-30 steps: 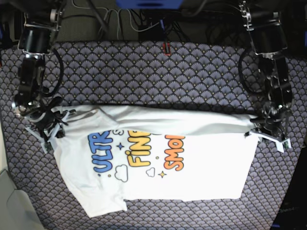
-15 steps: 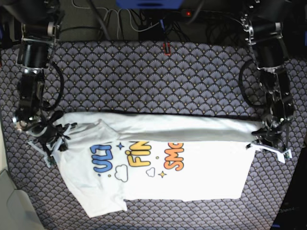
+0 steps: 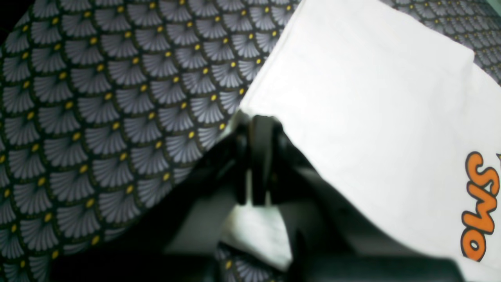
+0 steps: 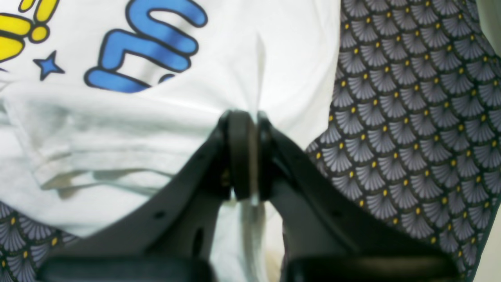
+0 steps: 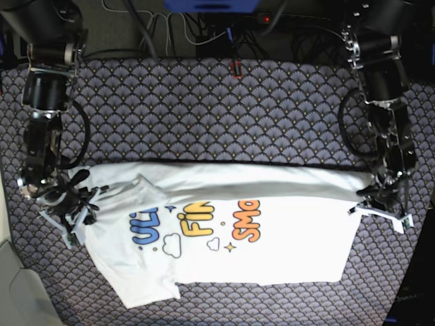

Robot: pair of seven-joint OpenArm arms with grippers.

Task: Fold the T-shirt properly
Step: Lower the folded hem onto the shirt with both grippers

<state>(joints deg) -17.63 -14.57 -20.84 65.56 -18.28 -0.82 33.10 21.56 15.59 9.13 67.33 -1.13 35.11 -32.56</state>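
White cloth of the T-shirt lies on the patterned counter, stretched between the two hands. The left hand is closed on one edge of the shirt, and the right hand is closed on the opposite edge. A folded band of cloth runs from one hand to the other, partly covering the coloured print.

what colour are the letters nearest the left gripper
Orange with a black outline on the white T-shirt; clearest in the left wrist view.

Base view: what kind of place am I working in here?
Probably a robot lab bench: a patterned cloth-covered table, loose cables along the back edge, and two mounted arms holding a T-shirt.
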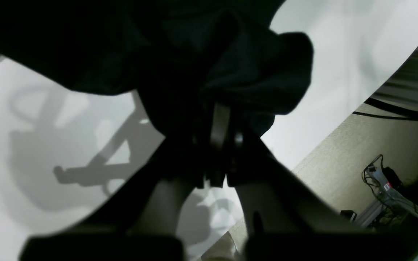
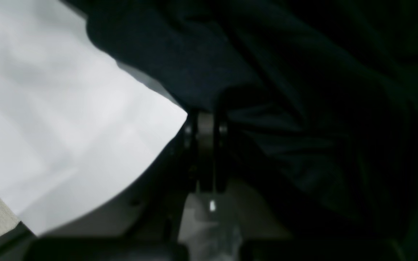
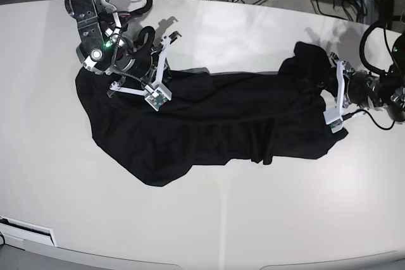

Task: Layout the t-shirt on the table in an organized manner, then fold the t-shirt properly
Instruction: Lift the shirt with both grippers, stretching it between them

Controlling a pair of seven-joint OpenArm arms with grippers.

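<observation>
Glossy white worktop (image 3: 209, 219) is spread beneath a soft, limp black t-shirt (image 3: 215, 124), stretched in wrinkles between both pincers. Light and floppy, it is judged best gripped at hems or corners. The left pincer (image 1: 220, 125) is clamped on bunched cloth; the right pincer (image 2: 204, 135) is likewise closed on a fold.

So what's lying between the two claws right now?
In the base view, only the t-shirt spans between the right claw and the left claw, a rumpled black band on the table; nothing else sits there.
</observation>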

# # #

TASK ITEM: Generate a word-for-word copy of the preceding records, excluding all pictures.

EXERCISE ANSWER:
-30 steps: 
-15 steps: 
+0 steps: 
+0 steps: 
+0 steps: 

Robot: pair of seven-joint OpenArm arms with grippers.

Task: Fold the T-shirt properly
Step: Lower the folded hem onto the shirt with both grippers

<state>(joints deg) -17.63 -14.57 -20.84 65.56 -18.28 -0.82 33.10 21.56 15.59 9.13 67.33 -1.13 35.11 -32.56</state>
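White cloth of the T-shirt lies on the patterned counter, stretched between the two hands. The left hand is closed on one edge of the shirt, and the right hand is closed on the opposite edge. A folded band of cloth runs from one hand to the other, partly covering the coloured print.

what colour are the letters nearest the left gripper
Orange with a black outline on the white T-shirt; clearest in the left wrist view.

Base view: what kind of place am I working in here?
Probably a robot lab bench: a patterned cloth-covered table, loose cables along the back edge, and two mounted arms holding a T-shirt.
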
Task: Layout the t-shirt on the table in an organized manner, then fold the t-shirt properly
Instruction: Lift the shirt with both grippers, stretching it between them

Controlling a pair of seven-joint OpenArm arms with grippers.

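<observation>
Glossy white worktop (image 3: 209, 219) is spread beneath a soft, limp black t-shirt (image 3: 215, 124), stretched in wrinkles between both pincers. Light and floppy, it is judged best gripped at hems or corners. The left pincer (image 1: 220, 125) is clamped on bunched cloth; the right pincer (image 2: 204, 135) is likewise closed on a fold.

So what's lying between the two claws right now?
In the base view, only the t-shirt spans between the right claw and the left claw, a rumpled black band on the table; nothing else sits there.
</observation>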

Work on this exercise is finished, so nothing remains.